Dr. Martino Ruggieri
Martino Ruggieri is Full Professor and Dean of Pediatrics, head of the unit of rare diseases of the nervous system in childhood and director of the postgraduate training program in pediatrics, at the Department of Clinical and Experimental Medicine, University of Catania, Italy. He received his BA in History of Modern and Contemporary British Literature at University of Oxford, UK in 1984, his MD at the University of Catania, Italy in 1991 where he also did his residency in Pediatrics (1995), and his PhD in Pediatric Sciences (Universities of Catania, Italy and Oxford, UK, 2000).
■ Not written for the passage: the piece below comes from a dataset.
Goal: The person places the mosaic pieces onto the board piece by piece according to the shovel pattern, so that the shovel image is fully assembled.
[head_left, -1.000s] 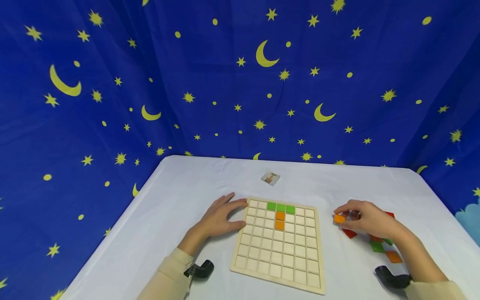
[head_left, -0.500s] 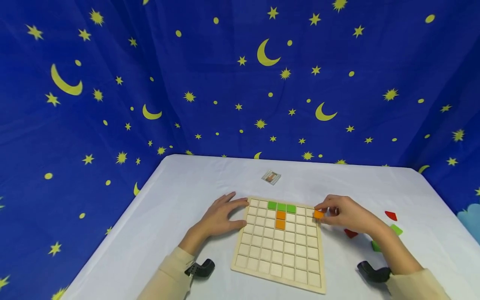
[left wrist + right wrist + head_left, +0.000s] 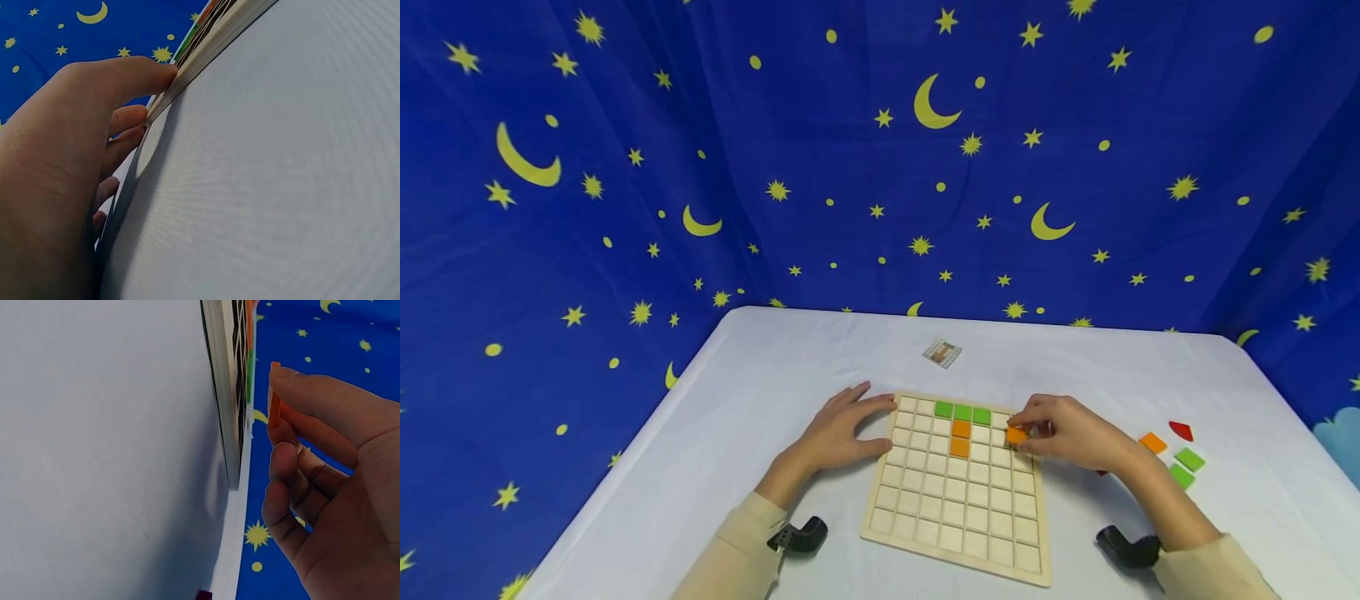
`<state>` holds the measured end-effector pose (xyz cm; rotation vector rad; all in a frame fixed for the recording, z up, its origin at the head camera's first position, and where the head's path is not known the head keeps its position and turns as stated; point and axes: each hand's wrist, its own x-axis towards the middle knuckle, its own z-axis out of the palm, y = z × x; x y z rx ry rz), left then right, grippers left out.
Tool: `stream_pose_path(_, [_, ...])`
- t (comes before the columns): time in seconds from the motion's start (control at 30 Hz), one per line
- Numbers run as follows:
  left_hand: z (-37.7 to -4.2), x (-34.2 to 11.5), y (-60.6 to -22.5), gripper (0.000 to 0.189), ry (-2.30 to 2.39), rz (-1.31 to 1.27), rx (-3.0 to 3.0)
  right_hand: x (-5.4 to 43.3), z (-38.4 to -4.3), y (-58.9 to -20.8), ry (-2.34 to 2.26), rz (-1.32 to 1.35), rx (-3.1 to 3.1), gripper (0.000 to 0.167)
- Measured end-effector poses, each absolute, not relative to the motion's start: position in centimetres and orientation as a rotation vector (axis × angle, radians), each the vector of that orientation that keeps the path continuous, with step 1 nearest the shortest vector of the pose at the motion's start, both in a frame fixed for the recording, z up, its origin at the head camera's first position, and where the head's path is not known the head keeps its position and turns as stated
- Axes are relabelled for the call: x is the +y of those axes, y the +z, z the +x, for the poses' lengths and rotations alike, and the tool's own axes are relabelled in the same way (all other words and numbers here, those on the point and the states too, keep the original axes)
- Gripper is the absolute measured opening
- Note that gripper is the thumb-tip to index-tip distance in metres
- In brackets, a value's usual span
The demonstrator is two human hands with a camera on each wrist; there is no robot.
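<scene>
A square wooden grid board (image 3: 953, 513) lies on the white table. Three green tiles (image 3: 962, 413) sit in its far row, with two orange tiles (image 3: 959, 448) in a column below the middle one. My left hand (image 3: 838, 433) is spread at the board's left side, thumb and a fingertip against the edge; the left wrist view shows the fingers stretched to the board's rim (image 3: 206, 55). My right hand (image 3: 1071, 429) pinches another orange tile (image 3: 1017, 436) over the board's far right part. In the right wrist view, that thin tile (image 3: 275, 397) stands off the board's surface, between thumb and fingers.
Right of the board lie a loose orange tile (image 3: 1152, 443), two green tiles (image 3: 1189, 459) and a red piece (image 3: 1181, 431) with a curved edge. A small picture card (image 3: 942, 353) rests beyond the board. A blue starry curtain (image 3: 850, 150) stands behind the table.
My right hand has carried the orange tile leftward from the loose pieces to above the board, uncovering several of those pieces. My left hand has stayed at the board's edge.
</scene>
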<state>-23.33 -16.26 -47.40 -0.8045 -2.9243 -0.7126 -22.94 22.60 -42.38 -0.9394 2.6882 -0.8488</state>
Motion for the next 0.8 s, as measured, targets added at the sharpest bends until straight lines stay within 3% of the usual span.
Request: stream_pose_path(0.8, [-23.4,-16.3,-47.3,0.062,-0.718,-0.814,-2.921,18.8,-22.5,-42.6,-0.857,-1.116,2.630,0.031])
Dr. Ruggieri trained as a clinical assistant and research fellow in clinical genetics and pediatric neurology at the Oxford University Hospitals/OUH (1995-2000) and at the Massachusetts General Hospital/MGH, Harvard University, Boston, USA (1995). His fields of interest and research are pediatric neurology, neurocutaneous disorders, mosaic skin and nervous system disorders, complex malformation syndromes of the nervous system, immune-mediated disorders of the nervous system in childhood, and history of medicine. He has authored more than 250 peer-reviewed articles and he is editor of several books including “Neurocutaneous Disorders: Phakomatoses and Hamartoneoplastic syndromes” and “Immune-mediated Disorders of the Nervous System in Childhood” as well as journals (Journal of Brachial Plexus, Peripheral Nervous System Injuries, Child’s Nervous System, The Child).
Dr. Ruggieri is currently President of the Italian Pediatric Neuroimmunology Study Group, scientific coordinator of the Italian National Neurofibromatosis, Tuberous Sclerosis and Sturge-Weber Groups and founding member of the International Pediatric Multiple Sclerosis Study Group. Two complex malformation syndromes bear his name: a) one with “cutis tricolor” (Ruggieri-Happle syndrome) (b) the other with mixed/paired vascular nevi (Ruggieri-Leech syndrome).